Not to be trite, but because it is 100% true, I am thankful for the friends that I made.  I’m not going to talk about missing them because it is way too easy to keep tabs on everyone through Brightkite, Facebook, Flickr, Twitter, blogs, etc.  I will however miss hanging out with them during the day and when a coffee run or a quick behind the door life-update is necessary.  I will definitely miss working with only smart people.  Maybe not always street smart, but definitely smart.  The interviewing process at Microsoft is effective.

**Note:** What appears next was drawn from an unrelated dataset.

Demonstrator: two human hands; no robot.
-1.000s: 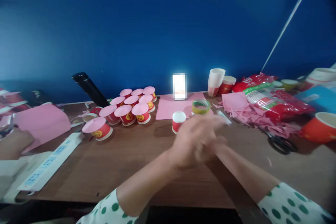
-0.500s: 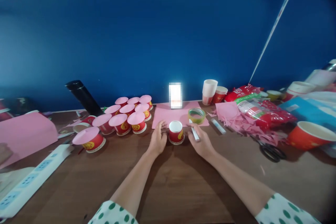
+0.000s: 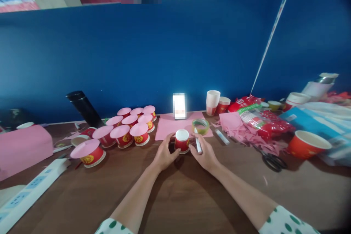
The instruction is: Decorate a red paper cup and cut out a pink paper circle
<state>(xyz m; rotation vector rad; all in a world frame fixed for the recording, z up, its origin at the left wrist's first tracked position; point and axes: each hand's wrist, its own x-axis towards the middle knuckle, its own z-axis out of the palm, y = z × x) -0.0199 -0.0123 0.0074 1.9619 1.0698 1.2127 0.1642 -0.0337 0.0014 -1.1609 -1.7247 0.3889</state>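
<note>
A small red paper cup [image 3: 182,137] with a white top and gold print stands on the brown table in front of me, apparently bottom up. My left hand [image 3: 165,153] curves round its left side, the thumb at its lower front. On the other side, my right hand [image 3: 204,153] grips a slim white pen-like tube [image 3: 198,144], and its thumb reaches the cup's right edge. Just beyond lie a sheet of pink paper [image 3: 166,126] and a roll of yellowish tape [image 3: 200,132]. Further left, several red cups topped with pink paper discs [image 3: 120,131] stand grouped.
A black flask [image 3: 85,109] leans at back left, near a white power strip [image 3: 30,193]. To the right are a glue-stick-like tube [image 3: 222,136], pink scraps [image 3: 244,137], scissors [image 3: 274,162], a red cup bag [image 3: 252,117] and an orange cup [image 3: 307,146]. A blue partition [image 3: 164,55] stands behind.
Both hands have come in against the small cup; the left thumb now lies at its front. The white tube stays in the right hand. The view has shifted slightly.
</note>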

I have been trying to think of things that I won’t miss, but honestly, they are all very trivial.  I do however, have a lot of hope for Microsoft’s future.  I hope that teams like the one I was on, Office Live, figure out how to be leaders in their space and not followers.  I hope that VPs such as Ray Ozzie , who I think is one of the few leaders that will breathe new life into MS, breaks free from his previous lives of Lotus Notes and Groove and takes some forward thinking risks.  I want Microsoft to be part of the community instead of dictating to them.  Most of all, I hope that one day people in the tech center don’t cringe when I tell them I used to work for Microsoft.

So today, I break free from the collective, but like Seven of Nine, I’m sure I hope that I will keep some of my cybernetic implants because there is really no better training in the world for building software and program management than Microsoft.

What’s next for me?  Definitely staying with the interwebs, but adding some entertainment to the mix.  My Voyager is Topspin.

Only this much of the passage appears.